→ Dataset extract
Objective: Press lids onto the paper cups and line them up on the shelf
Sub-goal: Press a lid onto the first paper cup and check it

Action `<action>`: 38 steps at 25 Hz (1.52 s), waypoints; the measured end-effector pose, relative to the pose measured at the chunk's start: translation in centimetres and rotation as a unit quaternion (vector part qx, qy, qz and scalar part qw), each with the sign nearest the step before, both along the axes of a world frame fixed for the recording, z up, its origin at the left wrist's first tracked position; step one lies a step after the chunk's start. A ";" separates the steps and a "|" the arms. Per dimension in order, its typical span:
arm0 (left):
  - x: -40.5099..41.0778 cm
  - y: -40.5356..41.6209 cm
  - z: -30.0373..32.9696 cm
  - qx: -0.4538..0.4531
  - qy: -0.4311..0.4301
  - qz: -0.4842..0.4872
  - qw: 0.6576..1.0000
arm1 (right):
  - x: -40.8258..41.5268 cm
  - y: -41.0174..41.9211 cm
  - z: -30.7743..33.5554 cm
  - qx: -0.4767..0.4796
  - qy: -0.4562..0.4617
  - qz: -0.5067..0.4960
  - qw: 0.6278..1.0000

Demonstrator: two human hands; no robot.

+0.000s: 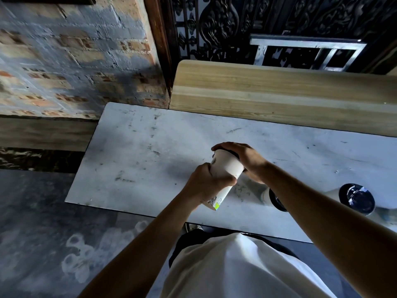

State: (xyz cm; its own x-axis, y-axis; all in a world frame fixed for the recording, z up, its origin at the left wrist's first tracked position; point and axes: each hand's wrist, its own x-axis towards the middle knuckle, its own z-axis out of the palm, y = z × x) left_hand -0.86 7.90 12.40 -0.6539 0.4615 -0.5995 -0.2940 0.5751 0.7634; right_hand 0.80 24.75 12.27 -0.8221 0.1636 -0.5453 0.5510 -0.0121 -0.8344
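**Cup held in both hands above the white table**

White shirt fabric fills the lower edge of the view, nearest the camera; both bare forearms extend from it toward the white table.

Grip: the left hand wraps the lower body of the paper cup, fingers and thumb curled round its wall. The right hand lies over the cup's top, palm down, fingers bent over the dark lid, of which only a thin edge shows below the fingers. Whether the lid is fully seated cannot be told.

Orientation: the cup's long axis is tilted, its lidded mouth pointing up and away from the person, its base toward the table's near edge. The cup is held over the table's middle, clear of the surface.

Count: three cups are visible. One is in the hands. A second lidded cup stands right of the held cup, partly hidden by the right forearm. A third lidded cup stands further right, near the table's near edge.

A wooden shelf runs along the table's far side.
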 end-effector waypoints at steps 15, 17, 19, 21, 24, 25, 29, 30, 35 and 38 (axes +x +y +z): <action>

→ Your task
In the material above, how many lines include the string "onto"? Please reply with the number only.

→ Exercise solution
2